President Trump routinely passes along false and misleading information that has been circulating online. Today, he appeared to be the one starting it.
Shortly before Justice Ruth Bader Ginsburg died, she made a request about what should happen to her seat on the Supreme Court. “My most fervent wish is that I will not be replaced until a new president is installed,” Ms.
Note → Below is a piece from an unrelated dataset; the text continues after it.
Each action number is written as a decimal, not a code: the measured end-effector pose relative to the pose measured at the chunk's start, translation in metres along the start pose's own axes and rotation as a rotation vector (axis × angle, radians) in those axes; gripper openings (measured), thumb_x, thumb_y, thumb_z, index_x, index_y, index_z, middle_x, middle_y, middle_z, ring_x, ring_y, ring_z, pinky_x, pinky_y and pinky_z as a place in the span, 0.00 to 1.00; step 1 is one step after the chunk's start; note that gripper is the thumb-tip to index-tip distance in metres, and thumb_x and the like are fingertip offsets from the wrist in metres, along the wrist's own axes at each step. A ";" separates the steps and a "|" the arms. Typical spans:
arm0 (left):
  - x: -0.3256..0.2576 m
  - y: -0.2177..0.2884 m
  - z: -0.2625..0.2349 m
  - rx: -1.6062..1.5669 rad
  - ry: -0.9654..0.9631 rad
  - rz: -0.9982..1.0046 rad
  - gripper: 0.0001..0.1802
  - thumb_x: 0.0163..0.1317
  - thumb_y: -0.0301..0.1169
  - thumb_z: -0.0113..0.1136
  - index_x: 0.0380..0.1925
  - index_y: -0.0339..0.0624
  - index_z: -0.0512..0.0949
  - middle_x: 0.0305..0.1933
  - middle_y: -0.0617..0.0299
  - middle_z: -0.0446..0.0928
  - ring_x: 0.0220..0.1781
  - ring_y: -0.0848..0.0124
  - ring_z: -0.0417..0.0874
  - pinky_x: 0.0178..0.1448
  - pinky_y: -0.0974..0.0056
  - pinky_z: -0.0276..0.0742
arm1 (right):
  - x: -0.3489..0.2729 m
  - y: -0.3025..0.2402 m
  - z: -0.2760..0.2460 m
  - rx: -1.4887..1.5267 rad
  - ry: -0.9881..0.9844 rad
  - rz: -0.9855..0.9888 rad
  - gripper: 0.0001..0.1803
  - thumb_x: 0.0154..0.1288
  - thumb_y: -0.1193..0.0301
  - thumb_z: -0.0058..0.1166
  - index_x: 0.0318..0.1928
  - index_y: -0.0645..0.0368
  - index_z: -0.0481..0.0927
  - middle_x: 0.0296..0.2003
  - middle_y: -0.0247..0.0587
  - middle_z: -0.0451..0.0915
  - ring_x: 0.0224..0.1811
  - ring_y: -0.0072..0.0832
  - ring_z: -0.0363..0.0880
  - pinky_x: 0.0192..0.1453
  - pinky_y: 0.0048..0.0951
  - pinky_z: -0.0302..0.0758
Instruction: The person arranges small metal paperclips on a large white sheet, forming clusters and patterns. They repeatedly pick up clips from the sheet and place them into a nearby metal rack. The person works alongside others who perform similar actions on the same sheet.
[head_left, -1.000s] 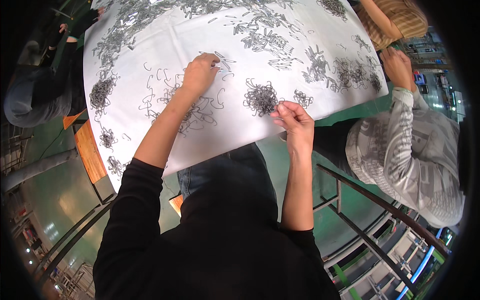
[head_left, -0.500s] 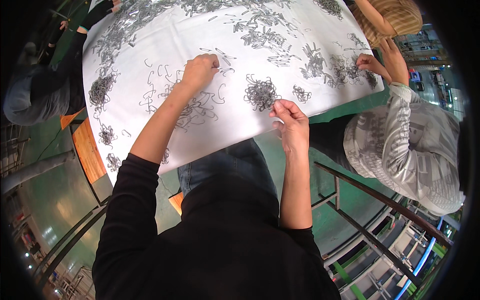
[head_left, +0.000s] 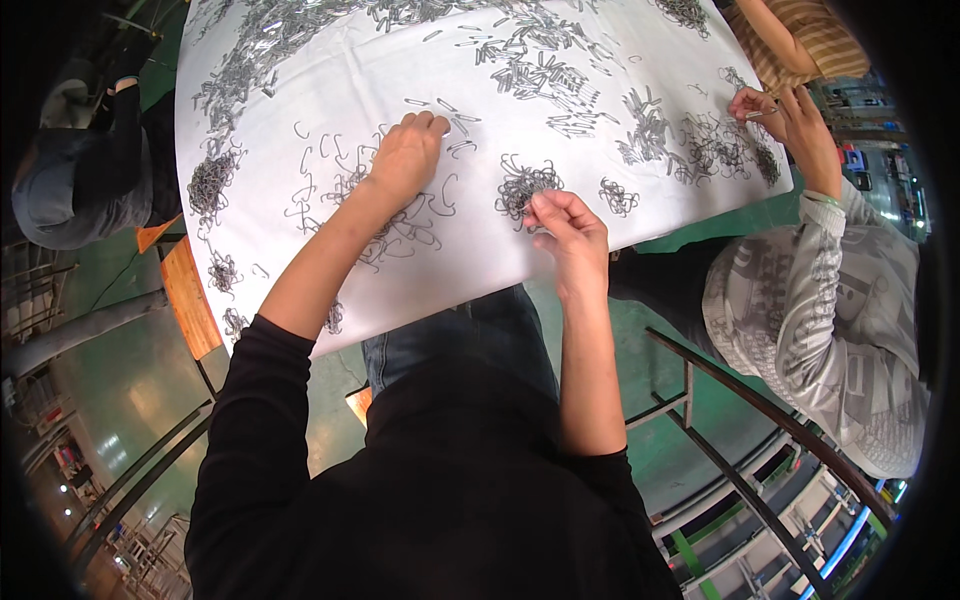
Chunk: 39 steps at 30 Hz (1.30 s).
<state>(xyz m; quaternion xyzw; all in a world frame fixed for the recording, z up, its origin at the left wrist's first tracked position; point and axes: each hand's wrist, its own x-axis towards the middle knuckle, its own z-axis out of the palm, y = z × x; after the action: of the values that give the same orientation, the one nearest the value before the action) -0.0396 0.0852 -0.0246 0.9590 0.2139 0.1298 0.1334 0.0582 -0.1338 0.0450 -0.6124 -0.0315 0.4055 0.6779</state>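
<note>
Loose metal hooks (head_left: pixel 350 185) lie spread on a white-covered table, partly under my left forearm. My left hand (head_left: pixel 408 158) rests just beyond them, fingers curled down beside a few narrow metal loops (head_left: pixel 462 125); whatever is under its fingertips is hidden. My right hand (head_left: pixel 572 232) is closed in a pinch at the near right edge of a dense pile of hooks (head_left: pixel 522 182). Anything between that thumb and forefinger is too small to make out. A smaller clump of hooks (head_left: pixel 618 197) lies to the right of this hand.
Many metal loops (head_left: pixel 545 75) cover the far part of the white tabletop (head_left: pixel 450 230). More hook piles lie at the left edge (head_left: pixel 212 185) and the right (head_left: pixel 715 145). A co-worker's hands (head_left: pixel 790 115) work at the right. Another person (head_left: pixel 85 165) is at the left.
My right hand has moved left and slightly up, onto the edge of the hook pile. My left hand stays near the loops. The left-hand person's arm has drawn back from the table.
</note>
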 end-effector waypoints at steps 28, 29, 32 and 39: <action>-0.072 0.086 -0.071 -1.126 0.270 -0.390 0.08 0.60 0.20 0.62 0.40 0.35 0.77 0.39 0.63 0.80 0.42 0.77 0.81 0.49 0.71 0.79 | -0.019 -0.010 0.067 -0.039 -0.051 -0.203 0.10 0.62 0.71 0.60 0.38 0.67 0.80 0.38 0.45 0.82 0.43 0.27 0.81 0.54 0.28 0.75; -0.073 0.086 -0.071 -1.118 0.273 -0.388 0.08 0.60 0.20 0.62 0.40 0.35 0.78 0.39 0.63 0.80 0.42 0.77 0.81 0.49 0.71 0.79 | -0.020 -0.009 0.069 -0.041 -0.045 -0.217 0.10 0.63 0.71 0.60 0.38 0.67 0.80 0.38 0.45 0.82 0.43 0.27 0.81 0.54 0.27 0.75; -0.078 0.088 -0.070 -1.103 0.266 -0.374 0.08 0.61 0.21 0.61 0.40 0.35 0.77 0.39 0.62 0.81 0.43 0.77 0.82 0.50 0.71 0.79 | -0.021 -0.004 0.074 -0.017 -0.051 -0.278 0.09 0.64 0.71 0.59 0.38 0.66 0.79 0.38 0.45 0.82 0.42 0.27 0.81 0.53 0.28 0.75; -0.074 0.052 -0.084 -1.511 0.258 -0.646 0.09 0.62 0.28 0.62 0.41 0.35 0.77 0.38 0.53 0.84 0.44 0.71 0.84 0.51 0.69 0.77 | -0.015 0.011 0.081 -0.059 -0.138 -0.402 0.06 0.64 0.74 0.59 0.35 0.65 0.79 0.33 0.39 0.83 0.37 0.21 0.80 0.46 0.21 0.74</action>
<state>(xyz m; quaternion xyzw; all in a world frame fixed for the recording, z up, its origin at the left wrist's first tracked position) -0.1104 0.0235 0.0554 0.4801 0.3475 0.3026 0.7465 -0.0017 -0.0785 0.0623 -0.5842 -0.2113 0.3022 0.7230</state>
Ginsburg said, according to NPR, which reported that the 87-year-old justice dictated the note to her granddaughter, Clara Spera, in the final days of her life.
But during a “Fox & Friends” interview on Monday morning, President
Trump claimed, without evidence, that Justice Ginsburg’s “dying wish” might
actually have been written by a top Democrat like Representative Adam Schiff of
California, Senator Chuck Schumer of New York or Speaker Nancy Pelosi of
California. “I don’t know that she said that, or if that was written out by
Adam Schiff, and Schumer and Pelosi,” Mr. Trump said. “That came out of the
wind. It sounds so beautiful, but that sounds like a Schumer deal, or maybe
Pelosi or Shifty Schiff.”
This baseless claim appears to be a Trump original. Questions about the legitimacy of Ms. Ginsburg’s “dying wish” were not circulating online in any significant way before his Fox News appearance.
But after the appearance, social media has filled with false claims echoing Mr. Trump’s conspiracy theory, and taking it even further into the land of nonsense. On Twitter, users continued to spread their false claims that Ms. Ginsburg dictated the note to her “8-year-old granddaughter.” (Ms. Spera is a lawyer who graduated from Harvard Law School in 2017.) They have cast doubts on the integrity of NPR’s reporting. (Nina Totenberg, the NPR reporter who published the detail about Ms. Ginsburg’s last wish, is a longtime Supreme Court reporter who has been close to the Ginsburg family for decades.) And they have sought to portray Democrats spreading false rumors about Ms. Ginsburg’s death as part of a political power grab.
In an appearance on MSNBC on Monday, Ms. Totenberg confirmed her account of Ms. Ginsburg’s statement, and said that others in the room at the time witnessed her making it, including her doctor. “I checked,” Ms. Totenberg added, “because I’m a reporter.”